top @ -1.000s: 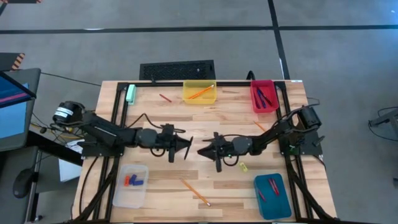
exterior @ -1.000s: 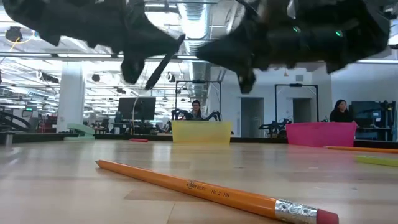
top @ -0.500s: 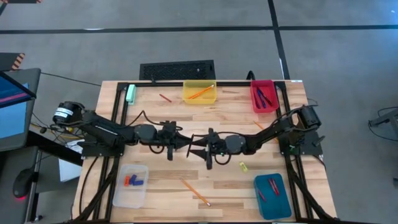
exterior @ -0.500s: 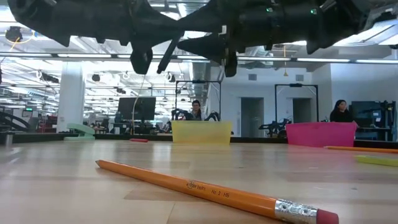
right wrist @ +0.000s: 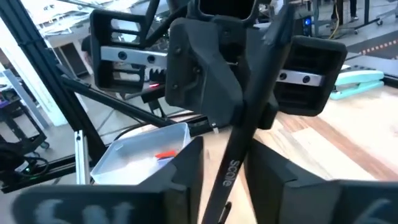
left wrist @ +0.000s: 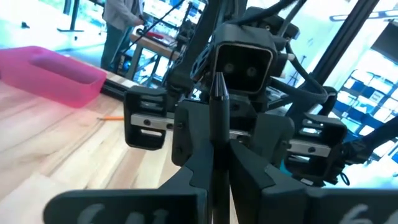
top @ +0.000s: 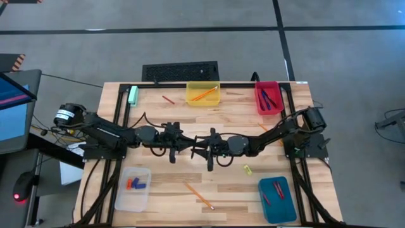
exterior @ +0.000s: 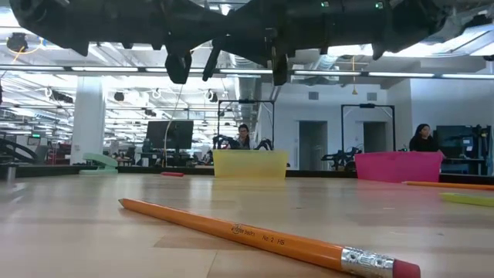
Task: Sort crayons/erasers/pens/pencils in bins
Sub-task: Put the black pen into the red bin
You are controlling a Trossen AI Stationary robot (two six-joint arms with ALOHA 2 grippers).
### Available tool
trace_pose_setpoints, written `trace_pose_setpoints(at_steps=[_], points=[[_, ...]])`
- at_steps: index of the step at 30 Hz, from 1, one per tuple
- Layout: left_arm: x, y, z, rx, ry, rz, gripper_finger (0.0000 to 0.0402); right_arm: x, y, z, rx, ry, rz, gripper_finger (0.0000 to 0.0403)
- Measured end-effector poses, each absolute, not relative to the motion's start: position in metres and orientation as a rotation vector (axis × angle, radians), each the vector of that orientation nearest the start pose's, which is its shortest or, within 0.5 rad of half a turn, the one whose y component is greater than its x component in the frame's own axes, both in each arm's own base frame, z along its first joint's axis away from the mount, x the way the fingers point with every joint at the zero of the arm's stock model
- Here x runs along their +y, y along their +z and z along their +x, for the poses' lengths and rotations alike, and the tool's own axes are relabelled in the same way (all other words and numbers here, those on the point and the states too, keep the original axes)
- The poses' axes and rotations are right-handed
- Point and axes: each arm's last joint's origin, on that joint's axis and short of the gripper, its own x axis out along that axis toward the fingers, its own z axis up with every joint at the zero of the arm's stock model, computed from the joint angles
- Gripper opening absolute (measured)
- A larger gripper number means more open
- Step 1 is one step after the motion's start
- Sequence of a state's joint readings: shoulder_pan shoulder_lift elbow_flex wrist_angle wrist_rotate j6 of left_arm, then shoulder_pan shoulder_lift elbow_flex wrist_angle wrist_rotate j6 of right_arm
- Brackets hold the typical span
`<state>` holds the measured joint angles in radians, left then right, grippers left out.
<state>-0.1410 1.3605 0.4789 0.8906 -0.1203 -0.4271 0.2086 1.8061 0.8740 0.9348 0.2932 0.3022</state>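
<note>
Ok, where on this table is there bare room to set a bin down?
Bare wood lies between the clear bin and the teal bin, apart from one pencil. The table's middle, under both meeting end effectors, is crowded.

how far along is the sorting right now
Partly done. The yellow bin holds a pencil, the red bin pens, the teal bin crayons, the clear bin erasers. In hand: a dark pen, gripped by the left tool mid-table, the right tool meeting it. Left: a loose pencil, a second pencil, a loose crayon, a yellow eraser.
</note>
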Motion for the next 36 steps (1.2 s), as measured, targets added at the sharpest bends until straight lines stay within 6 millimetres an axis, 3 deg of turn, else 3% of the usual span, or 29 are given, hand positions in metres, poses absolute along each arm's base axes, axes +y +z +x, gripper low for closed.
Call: trace_pose_setpoints(at_steps=[6,10,18,25,31,36], points=[[-0.033,0.212,0.261,-0.010,-0.008,-0.395,0.0019,0.066,0.200,0.366,-0.021,-0.093,0.310,0.0054],[-0.033,0.213,0.261,-0.018,-0.009,-0.376,0.0040,0.066,0.201,0.366,-0.023,-0.096,0.311,0.0022],[-0.034,0.214,0.261,-0.013,-0.048,-0.295,0.0136,0.066,0.198,0.366,0.003,-0.096,0.298,0.0040],[-0.033,0.221,0.247,0.066,-0.005,-0.178,0.0196,0.065,0.196,0.365,0.045,-0.103,0.275,0.0025],[-0.030,0.224,0.219,0.015,0.109,-0.125,0.0191,0.048,0.213,0.352,0.169,-0.198,0.229,0.0035],[-0.027,0.208,0.199,0.005,0.128,-0.139,0.0155,0.016,0.237,0.320,0.338,-0.382,0.217,0.0026]])
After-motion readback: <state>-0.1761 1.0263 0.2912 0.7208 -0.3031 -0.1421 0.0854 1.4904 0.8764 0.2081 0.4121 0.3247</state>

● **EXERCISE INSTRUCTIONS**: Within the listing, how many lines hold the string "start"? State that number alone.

● **OUTPUT OF THE EXERCISE**: 2